[Excerpted data — start]
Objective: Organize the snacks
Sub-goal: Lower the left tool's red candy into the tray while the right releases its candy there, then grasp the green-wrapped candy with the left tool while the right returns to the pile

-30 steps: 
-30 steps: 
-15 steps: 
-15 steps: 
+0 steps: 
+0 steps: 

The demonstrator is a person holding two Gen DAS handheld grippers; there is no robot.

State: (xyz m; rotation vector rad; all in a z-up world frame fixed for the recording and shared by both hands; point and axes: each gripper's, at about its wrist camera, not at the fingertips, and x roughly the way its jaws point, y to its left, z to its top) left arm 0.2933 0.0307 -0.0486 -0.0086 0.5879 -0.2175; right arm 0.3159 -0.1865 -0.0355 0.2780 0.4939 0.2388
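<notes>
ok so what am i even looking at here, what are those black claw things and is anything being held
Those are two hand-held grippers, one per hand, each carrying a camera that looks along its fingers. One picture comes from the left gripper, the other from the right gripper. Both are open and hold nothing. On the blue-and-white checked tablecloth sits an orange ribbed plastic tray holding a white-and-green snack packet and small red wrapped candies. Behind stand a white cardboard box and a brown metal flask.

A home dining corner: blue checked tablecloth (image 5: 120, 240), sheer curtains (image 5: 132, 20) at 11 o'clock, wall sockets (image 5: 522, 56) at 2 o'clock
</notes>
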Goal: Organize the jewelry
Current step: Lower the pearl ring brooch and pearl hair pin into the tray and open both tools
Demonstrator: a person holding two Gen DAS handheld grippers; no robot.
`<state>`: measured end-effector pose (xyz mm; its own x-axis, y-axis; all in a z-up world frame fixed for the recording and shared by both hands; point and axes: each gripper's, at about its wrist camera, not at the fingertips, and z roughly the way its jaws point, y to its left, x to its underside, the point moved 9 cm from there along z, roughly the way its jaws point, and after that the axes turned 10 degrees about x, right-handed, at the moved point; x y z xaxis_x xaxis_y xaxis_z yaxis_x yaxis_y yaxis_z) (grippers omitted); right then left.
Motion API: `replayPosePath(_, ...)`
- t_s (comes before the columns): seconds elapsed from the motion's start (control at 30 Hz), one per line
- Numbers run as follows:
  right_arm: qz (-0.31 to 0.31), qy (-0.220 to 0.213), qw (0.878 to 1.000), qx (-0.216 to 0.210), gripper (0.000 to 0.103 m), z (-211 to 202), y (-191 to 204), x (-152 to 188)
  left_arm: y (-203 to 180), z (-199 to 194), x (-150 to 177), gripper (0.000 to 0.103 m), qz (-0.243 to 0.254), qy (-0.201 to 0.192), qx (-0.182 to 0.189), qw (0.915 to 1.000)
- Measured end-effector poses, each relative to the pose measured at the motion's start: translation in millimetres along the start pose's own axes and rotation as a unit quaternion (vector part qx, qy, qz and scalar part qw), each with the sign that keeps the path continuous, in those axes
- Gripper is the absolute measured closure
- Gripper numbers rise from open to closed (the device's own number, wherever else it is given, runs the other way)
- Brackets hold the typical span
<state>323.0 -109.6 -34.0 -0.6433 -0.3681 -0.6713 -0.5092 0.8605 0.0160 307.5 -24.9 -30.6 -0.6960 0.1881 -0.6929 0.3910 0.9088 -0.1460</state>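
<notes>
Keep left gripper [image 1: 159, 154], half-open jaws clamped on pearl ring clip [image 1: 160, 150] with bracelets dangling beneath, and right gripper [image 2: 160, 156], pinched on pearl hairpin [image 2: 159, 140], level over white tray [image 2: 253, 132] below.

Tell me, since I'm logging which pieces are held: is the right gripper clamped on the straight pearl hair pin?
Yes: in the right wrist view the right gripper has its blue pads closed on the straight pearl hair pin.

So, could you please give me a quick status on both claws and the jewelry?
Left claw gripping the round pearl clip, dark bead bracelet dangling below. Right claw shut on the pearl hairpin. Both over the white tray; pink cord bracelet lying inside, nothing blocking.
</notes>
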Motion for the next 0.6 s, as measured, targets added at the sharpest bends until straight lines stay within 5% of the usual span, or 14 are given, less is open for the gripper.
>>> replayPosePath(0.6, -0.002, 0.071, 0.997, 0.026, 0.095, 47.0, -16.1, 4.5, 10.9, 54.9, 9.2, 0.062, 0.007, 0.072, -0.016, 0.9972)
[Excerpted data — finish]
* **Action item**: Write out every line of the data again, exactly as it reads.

* **Result of the task**:
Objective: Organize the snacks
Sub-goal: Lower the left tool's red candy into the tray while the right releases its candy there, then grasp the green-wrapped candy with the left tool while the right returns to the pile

-30 steps: 
-30 steps: 
-15 steps: 
-15 steps: 
+0 steps: 
+0 steps: 

The demonstrator is a person holding two Gen DAS handheld grippers; there is no robot.

State: (xyz m; rotation vector rad; all in a z-up world frame fixed for the recording and shared by both hands; point and axes: each gripper's, at about its wrist camera, not at the fingertips, and x roughly the way its jaws point, y to its left, z to its top) left arm 0.2933 0.0307 -0.0486 -0.0086 0.5879 -0.2175; right arm 0.3159 -0.1865 -0.0355 0.2780 0.4939 0.2388
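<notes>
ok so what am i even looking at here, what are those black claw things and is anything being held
Those are two hand-held grippers, one per hand, each carrying a camera that looks along its fingers. One picture comes from the left gripper, the other from the right gripper. Both are open and hold nothing. On the blue-and-white checked tablecloth sits an orange ribbed plastic tray holding a white-and-green snack packet and small red wrapped candies. Behind stand a white cardboard box and a brown metal flask.

A home dining corner: blue checked tablecloth (image 5: 120, 240), sheer curtains (image 5: 132, 20) at 11 o'clock, wall sockets (image 5: 522, 56) at 2 o'clock
</notes>
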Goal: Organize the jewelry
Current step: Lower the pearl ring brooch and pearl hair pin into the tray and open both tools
Demonstrator: a person holding two Gen DAS handheld grippers; no robot.
`<state>`: measured end-effector pose (xyz mm; its own x-axis, y-axis; all in a z-up world frame fixed for the recording and shared by both hands; point and axes: each gripper's, at about its wrist camera, not at the fingertips, and z roughly the way its jaws point, y to its left, x to its underside, the point moved 9 cm from there along z, roughly the way its jaws point, and after that the axes turned 10 degrees about x, right-handed, at the moved point; x y z xaxis_x xaxis_y xaxis_z yaxis_x yaxis_y yaxis_z) (grippers omitted); right then left.
Motion API: `replayPosePath(_, ...)`
- t_s (comes before the columns): seconds elapsed from the motion's start (control at 30 Hz), one per line
- Numbers run as follows:
  right_arm: qz (-0.31 to 0.31), qy (-0.220 to 0.213), qw (0.878 to 1.000), qx (-0.216 to 0.210), gripper (0.000 to 0.103 m), z (-211 to 202), y (-191 to 204), x (-152 to 188)
  left_arm: y (-203 to 180), z (-199 to 194), x (-150 to 177), gripper (0.000 to 0.103 m), qz (-0.243 to 0.254), qy (-0.201 to 0.192), qx (-0.182 to 0.189), qw (0.915 to 1.000)
- Measured end-effector poses, each relative to the pose measured at the motion's start: translation in millimetres along the start pose's own axes and rotation as a unit quaternion (vector part qx, qy, qz and scalar part qw), each with the sign that keeps the path continuous, in those axes
- Gripper is the absolute measured closure
- Gripper numbers rise from open to closed (the device's own number, wherever else it is given, runs the other way)
- Brackets hold the typical span
<state>323.0 -109.6 -34.0 -0.6433 -0.3681 -0.6713 -0.5092 0.8605 0.0160 307.5 -24.9 -30.6 -0.6960 0.1881 -0.6929 0.3910 0.9088 -0.1460</state>
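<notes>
Keep left gripper [image 1: 159, 154], half-open jaws clamped on pearl ring clip [image 1: 160, 150] with bracelets dangling beneath, and right gripper [image 2: 160, 156], pinched on pearl hairpin [image 2: 159, 140], level over white tray [image 2: 253, 132] below.

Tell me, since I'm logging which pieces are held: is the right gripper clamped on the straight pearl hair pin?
Yes: in the right wrist view the right gripper has its blue pads closed on the straight pearl hair pin.

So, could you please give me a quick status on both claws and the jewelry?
Left claw gripping the round pearl clip, dark bead bracelet dangling below. Right claw shut on the pearl hairpin. Both over the white tray; pink cord bracelet lying inside, nothing blocking.
</notes>
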Motion for the next 0.6 s, as measured, targets added at the sharpest bends until straight lines stay within 5% of the usual span, or 14 are given, less is open for the gripper.
>>> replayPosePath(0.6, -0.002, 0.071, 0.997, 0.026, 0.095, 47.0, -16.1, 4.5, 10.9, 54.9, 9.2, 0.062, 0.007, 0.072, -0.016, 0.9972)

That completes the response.